**EXERCISE PROMPT**
No pictures go in the copy; retype exactly the lines from the one with "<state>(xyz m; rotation" through the last line of the records.

**Stored dataset items**
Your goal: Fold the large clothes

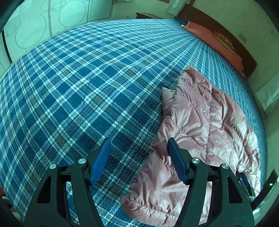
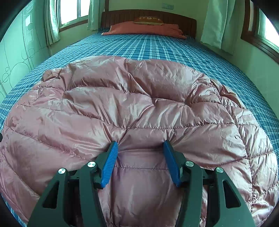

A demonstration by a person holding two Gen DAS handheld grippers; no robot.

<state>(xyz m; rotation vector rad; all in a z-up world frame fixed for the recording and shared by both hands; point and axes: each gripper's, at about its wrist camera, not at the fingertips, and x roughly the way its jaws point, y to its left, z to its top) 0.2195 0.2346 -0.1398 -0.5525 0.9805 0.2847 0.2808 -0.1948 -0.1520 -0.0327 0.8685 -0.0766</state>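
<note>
A pink quilted down jacket lies spread on the blue plaid bed. In the left wrist view the jacket lies at the right, with a sleeve reaching to the near bed edge. My left gripper is open, above the plaid sheet just left of that sleeve; its right finger overlaps the sleeve. My right gripper is open, its blue fingertips pressed into the jacket's near edge with fabric between them.
A red pillow and a small brown cushion lie at the wooden headboard. Curtains and windows flank the bed. A patterned wardrobe stands past the bed's far side. The plaid sheet stretches left of the jacket.
</note>
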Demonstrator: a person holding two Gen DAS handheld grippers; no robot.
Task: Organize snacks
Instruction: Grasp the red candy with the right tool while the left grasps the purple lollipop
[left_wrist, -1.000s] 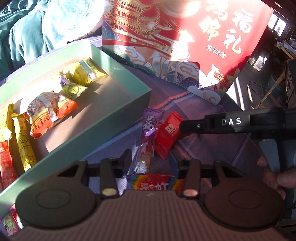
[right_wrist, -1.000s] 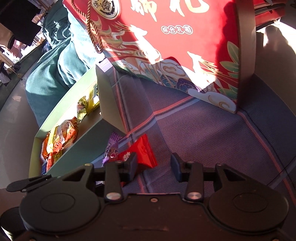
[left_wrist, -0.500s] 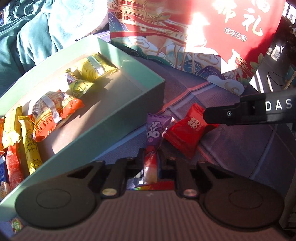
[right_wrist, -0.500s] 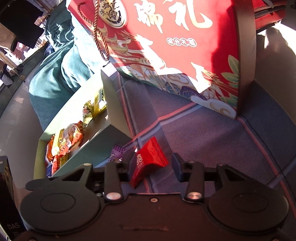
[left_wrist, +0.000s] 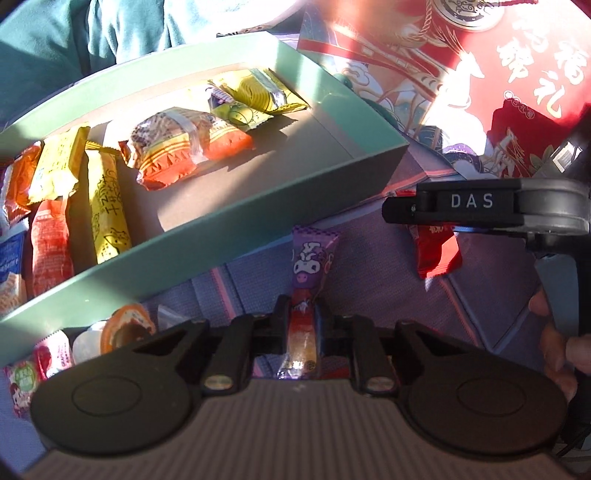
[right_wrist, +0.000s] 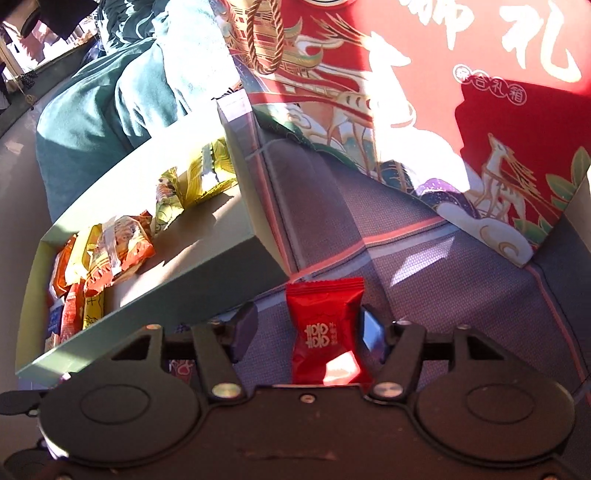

**EXERCISE OUTPUT**
<state>(xyz m; rotation vector rad; all in a z-up world frame fixed for the recording and shared by both hands; point and axes: each gripper's, at about its wrist camera, not at the fingertips, and x roughly the way its jaws point, y to its left, z to its top) 0.2195 0.2346 -0.1398 -0.5525 0.9805 0.2847 0.2808 -0.1948 -0.1520 -0.0327 0.8685 -0.0766</state>
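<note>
A pink quilted down jacket lies spread on the blue plaid bed. In the left wrist view the jacket lies at the right, with a sleeve reaching to the near bed edge. My left gripper is open, above the plaid sheet just left of that sleeve; its right finger overlaps the sleeve. My right gripper is open, its blue fingertips pressed into the jacket's near edge with fabric between them.
A red pillow and a small brown cushion lie at the wooden headboard. Curtains and windows flank the bed. A patterned wardrobe stands past the bed's far side. The plaid sheet stretches left of the jacket.
</note>
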Demonstrator: a person holding two Gen DAS handheld grippers; no robot.
Task: Organize snacks
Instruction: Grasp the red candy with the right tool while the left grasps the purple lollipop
[left_wrist, -1.000s] 
[right_wrist, -1.000s] 
[left_wrist, -0.500s] 
[right_wrist, -0.500s] 
[left_wrist, +0.000s] 
[right_wrist, +0.000s] 

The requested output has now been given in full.